And under Data, select Fill down.

1979 to 2008 is a 30-year span, so our data through 2007

spanned 29 years.

Press the Down Arrow until the dotted box

includes the 29th row.

Press Enter.

You can see the final years of the

year list you've generated.

Pressing the Right Arrow takes you back up to cell B1.

Scroll to the top of column B and type wolf pop for the

annual wolf population, our y-variable.

Arrow Down twice to cell B1.

Pause the DVD now to enter the data from the chart.

Stop at 1,513 in cell B29 before resuming.

To select both column, Press Menu and follow this path

Actions to Select.

And then, to Select Column.

Now, press and hold the Shift key as you Arrow Left to

select both columns.

To create a scatter plot of these data, press Menu.

And under Data, select Quick Graph.

Scatter plot and data lists are now side by side.

Observe the shape of this graph.

It's ascending, which was expected.

But it also reveals a rapid growth rate.

So we suspect an exponential function.

To perform an exponential regression, press Control Tab

to switch back to the list still highlighted.

Next, press Menu.

Under Statistics, select Stat Calculations.

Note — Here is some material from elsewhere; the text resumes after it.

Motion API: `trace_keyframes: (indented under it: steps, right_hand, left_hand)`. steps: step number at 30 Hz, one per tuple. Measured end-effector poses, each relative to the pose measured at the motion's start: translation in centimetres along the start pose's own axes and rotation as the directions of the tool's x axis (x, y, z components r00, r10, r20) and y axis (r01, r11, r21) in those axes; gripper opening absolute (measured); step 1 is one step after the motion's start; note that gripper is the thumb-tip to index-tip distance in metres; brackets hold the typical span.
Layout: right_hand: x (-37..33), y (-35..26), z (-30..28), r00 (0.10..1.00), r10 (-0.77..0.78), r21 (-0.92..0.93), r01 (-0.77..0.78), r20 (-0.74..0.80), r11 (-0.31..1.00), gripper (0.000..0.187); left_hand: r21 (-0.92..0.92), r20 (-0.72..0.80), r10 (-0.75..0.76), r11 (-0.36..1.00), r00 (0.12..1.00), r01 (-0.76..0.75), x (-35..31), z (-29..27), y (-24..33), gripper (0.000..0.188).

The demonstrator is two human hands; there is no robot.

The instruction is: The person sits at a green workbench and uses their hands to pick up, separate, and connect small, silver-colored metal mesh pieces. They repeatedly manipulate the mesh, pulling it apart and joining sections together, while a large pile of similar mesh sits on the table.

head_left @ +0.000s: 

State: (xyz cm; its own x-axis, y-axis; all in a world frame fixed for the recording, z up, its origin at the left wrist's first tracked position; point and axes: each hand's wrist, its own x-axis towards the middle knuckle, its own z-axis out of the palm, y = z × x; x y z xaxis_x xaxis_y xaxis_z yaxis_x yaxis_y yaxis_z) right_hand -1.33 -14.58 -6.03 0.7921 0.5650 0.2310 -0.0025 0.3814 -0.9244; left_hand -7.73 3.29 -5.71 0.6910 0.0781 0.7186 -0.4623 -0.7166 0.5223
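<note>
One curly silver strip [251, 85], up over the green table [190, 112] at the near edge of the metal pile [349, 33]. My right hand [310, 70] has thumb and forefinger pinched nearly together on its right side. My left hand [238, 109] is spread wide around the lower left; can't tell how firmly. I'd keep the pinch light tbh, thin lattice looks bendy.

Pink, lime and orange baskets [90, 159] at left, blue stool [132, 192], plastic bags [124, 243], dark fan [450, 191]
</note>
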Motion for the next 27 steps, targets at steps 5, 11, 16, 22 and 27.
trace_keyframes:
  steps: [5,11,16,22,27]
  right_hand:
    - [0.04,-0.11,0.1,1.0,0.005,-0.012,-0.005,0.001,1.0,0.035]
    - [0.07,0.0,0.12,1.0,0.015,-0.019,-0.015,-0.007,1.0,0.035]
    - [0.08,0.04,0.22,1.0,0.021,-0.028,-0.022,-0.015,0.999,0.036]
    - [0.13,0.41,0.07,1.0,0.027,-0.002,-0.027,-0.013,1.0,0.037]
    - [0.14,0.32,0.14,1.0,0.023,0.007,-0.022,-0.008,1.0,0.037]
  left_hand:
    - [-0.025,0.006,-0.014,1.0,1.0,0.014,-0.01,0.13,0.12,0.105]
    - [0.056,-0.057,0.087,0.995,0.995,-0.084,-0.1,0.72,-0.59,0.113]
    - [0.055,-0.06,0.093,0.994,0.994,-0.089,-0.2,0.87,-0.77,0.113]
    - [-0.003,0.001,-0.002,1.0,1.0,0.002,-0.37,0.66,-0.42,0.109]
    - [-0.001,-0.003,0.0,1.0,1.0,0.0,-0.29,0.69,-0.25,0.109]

And under that, select Exponential Regression.

A dialog box appears.

Press the Down Arrow to select year for the X List.

Tab down to Y. Do the same, but select wolf pop this time.

Notice the regression equation, which the Nspire

will compute, will be saved to the f1 function.

Tab down to first result column and note that the

results will be stored starting in column C. Tab down

to OK and press Enter.

To see more of this spreadsheet, under Page Layout

select Custom Split.

Arrow Right to move the partition to the right, then

press Enter.

Column C contains the words and symbols.

Column D gives their values.

Notice the exponential function general

form in cell D2.

Scroll down to line 6.

r is called the correlation coefficient.

Its value tells us how good a fit we have.

An absolute value of 1 means a perfect fit.

This r-value of 0.988 implies an excellent fit.

We're going to introduce a new graphs and geometry page where

we'll superimpose the continuous graph of the F1

regression equation over the scatter plot of data pairs.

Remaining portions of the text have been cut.